Letters from Volunteers in the Field

Final final newsletter (Home in the US)

December 5, 1999

Hello everybody, and happy holidays!

I’m certainly grateful for many things this holiday.  I’m grateful for the chance to be with my family after many years of separation.  I’m grateful for the experiences I’ve had in Guinea – the many kindnesses and the many hardships.  I’m grateful for my life.  And I’m grateful for my future, which might be a little cheeky, but I really am excited about what lies ahead for me.  Even more important, I’m grateful for all my family and friends in a deeper way than ever before.  Thank you, all of you, for being in my life.  Thank you for what you have taught me.  Thank you.

Most of you received my newsletters while I was in Guinea.  I guess I shouldn’t stop now!  So, consider this Newsletter #1 from the field:  Encountering America.  Being back has been good, for the most part.  I’ve been so happy to see people again, to drink real coffee, eat bagels and cream cheese, pick up the phone and get a dial tone, sleep on a good mattress, not sweat from my kneecaps, and speak english, that I haven’t really thought too much about the place I left.  It takes a while to miss places.

I got a letter from the head of the Health Center where I worked, Mr. Diaby, and he had generally good news about the projects we’d done together.  The best news was that there was a baby girl born at the health post that we built together.  Before I left, the health post was christened "Poste de Sante de Stephanie Chasteen".  The baby that was born there was named Stephanie.  So, I now have a "homonyme" in my village.  I sent her some baby clothes, and sent some pictures to my friends there, as well.

And that’s what I miss most about Guinea.  I miss the connections.  I miss being part of a great web of relationships (I talk about this in the end of my last newsletter).  I miss spending hours

sitting and drinking tea in the marketplace, talking with people.  I miss the fact that spending such time just sitting with people was important, not a waste of time.  I miss shaking everybody’s hand.  I miss the people’s resilience, and how much slack they cut me (although I didn’t always realize it at the time).

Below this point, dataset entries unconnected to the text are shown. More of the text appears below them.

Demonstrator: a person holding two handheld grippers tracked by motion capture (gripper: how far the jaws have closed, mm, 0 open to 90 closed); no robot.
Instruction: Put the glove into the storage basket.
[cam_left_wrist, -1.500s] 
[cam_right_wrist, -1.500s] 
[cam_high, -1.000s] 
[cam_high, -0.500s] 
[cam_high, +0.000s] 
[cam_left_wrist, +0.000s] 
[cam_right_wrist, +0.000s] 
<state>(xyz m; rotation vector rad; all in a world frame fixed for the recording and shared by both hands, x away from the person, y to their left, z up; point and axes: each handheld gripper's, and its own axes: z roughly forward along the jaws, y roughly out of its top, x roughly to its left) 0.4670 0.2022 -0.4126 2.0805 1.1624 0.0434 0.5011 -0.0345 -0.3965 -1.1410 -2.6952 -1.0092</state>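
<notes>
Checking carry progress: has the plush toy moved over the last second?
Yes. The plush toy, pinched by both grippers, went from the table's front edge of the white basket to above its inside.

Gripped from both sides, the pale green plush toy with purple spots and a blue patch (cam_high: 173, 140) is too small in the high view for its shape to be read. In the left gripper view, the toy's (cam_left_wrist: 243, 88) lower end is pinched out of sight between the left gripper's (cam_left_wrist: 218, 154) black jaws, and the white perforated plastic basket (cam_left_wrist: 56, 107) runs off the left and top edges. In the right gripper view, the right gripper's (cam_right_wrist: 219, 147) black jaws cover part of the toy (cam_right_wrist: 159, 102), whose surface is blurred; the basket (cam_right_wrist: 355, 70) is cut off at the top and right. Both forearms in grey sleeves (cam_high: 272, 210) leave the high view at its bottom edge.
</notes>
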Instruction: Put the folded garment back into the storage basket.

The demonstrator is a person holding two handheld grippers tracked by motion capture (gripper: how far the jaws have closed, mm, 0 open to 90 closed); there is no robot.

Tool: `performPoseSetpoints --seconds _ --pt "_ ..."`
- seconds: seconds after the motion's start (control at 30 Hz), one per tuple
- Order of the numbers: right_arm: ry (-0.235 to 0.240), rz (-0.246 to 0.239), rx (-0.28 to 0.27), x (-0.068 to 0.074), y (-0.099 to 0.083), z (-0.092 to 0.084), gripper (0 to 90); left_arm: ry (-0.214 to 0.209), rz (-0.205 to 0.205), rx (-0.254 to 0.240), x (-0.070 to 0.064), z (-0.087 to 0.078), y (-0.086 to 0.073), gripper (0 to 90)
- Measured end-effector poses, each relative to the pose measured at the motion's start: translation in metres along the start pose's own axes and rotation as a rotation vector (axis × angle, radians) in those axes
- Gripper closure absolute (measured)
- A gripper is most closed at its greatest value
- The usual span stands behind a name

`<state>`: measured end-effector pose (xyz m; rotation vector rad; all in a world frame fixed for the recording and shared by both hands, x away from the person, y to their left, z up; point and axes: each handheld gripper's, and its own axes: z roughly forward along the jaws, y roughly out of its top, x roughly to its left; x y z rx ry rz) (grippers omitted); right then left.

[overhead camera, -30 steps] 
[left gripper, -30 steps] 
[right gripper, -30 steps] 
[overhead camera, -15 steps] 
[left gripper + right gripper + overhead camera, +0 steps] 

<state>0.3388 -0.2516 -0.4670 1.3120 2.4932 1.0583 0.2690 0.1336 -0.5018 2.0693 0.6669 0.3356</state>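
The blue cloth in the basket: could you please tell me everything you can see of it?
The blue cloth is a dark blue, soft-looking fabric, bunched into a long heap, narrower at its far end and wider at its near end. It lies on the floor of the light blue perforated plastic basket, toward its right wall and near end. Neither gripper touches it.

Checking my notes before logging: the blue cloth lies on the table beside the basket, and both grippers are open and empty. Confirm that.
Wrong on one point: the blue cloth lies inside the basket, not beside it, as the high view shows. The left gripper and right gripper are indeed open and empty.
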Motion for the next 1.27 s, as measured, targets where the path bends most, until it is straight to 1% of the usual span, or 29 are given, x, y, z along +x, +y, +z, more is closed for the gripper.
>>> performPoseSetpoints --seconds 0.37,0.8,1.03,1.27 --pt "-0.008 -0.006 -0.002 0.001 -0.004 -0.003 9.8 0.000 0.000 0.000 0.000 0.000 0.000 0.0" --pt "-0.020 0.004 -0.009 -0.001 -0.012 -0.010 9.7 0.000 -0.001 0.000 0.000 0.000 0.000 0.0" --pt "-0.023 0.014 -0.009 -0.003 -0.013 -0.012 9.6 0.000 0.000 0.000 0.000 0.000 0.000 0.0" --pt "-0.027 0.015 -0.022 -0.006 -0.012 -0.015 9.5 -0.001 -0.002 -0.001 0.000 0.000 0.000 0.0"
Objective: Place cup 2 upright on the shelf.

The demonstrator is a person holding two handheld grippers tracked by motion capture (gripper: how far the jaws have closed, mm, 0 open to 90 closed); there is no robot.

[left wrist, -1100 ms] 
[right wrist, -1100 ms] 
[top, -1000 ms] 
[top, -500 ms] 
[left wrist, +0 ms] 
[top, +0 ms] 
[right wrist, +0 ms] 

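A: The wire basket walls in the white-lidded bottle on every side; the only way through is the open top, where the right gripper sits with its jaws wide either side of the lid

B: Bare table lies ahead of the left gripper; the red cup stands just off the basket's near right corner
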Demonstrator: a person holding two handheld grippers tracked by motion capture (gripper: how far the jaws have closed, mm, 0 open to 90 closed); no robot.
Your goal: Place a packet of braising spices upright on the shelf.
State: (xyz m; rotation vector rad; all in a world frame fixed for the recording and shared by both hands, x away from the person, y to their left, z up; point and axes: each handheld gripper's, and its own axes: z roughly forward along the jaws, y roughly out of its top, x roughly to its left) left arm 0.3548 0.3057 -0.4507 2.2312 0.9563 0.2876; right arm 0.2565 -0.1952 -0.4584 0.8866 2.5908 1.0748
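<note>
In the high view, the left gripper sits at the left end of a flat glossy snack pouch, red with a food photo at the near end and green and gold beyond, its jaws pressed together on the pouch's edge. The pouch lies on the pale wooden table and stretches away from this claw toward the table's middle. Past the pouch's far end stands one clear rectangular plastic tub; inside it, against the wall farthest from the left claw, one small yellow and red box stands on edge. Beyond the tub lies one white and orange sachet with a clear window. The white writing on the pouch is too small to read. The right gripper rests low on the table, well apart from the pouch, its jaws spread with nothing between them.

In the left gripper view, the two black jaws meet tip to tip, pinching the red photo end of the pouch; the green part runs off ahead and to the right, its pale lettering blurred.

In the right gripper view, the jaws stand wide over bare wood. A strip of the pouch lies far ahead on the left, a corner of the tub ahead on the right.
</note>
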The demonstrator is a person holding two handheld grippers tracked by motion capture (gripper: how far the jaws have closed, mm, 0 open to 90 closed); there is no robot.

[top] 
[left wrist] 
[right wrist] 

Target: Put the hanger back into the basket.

Guinea’s not better than the U.S., nor vice versa.  I certainly don’t miss the despicably lazy public officials, their sneering glances, their corruptness.  I don’t miss the people that could be so nasty to me, just because I was not one of them.  I don’t miss the dust that crept in the doorways, the heat that sucked my life out of me, the little kids that wouldn’t go away.  I don’t miss having my worth judged by my age, gender, and lack of a husband, rather than my intelligence and creativity.  I don’t miss the phones, the taxis (well, sometimes), the sicknesses, the feelings of loneliness.

And we have such nice customs here, too.  I was decorating the tree with mom yesterday.  What a nice custom!  I knew that, though it would seem strange to them, Guineans would appreciate this custom.  I remember when I celebrated my birthday with some friends there.  I explained the whole ritual – 26 candles for 26 years, and if I blow them all out, I get a wish.  It sounded just as silly as a lot of their rituals sounded to me.  How interesting!  Yet, they appreciated and respected the ritual, as well as the whole ritual of celebrating a birthday (something they don’t do).  The old midwife wished me good health for the next year, and thanked me for coming to live with them.  I led them in a ear-splitting rendition of "Bonne Anniversaire (Happy Birthday)".  It was good.

Like scissors, Guinea snipped out the America in me and left what was most purely "me".  Yet, I’m glad to come back to the trappings of my culture, put them on like an old jeans jacket.  You can visit someplace and see your own home more clearly.  It’s stimulating, and invaluable, but tiring.  I’m glad to be here.  I’m glad to decorate our tree.  I’m happy to hear folk music.  And I will do my best to keep the little bits of Guinea that I cherish alive in my life.   Like community.

Merry Christmas to you, my friends and family, and I wish you peace, good luck, and happiness for the next year, and beyond.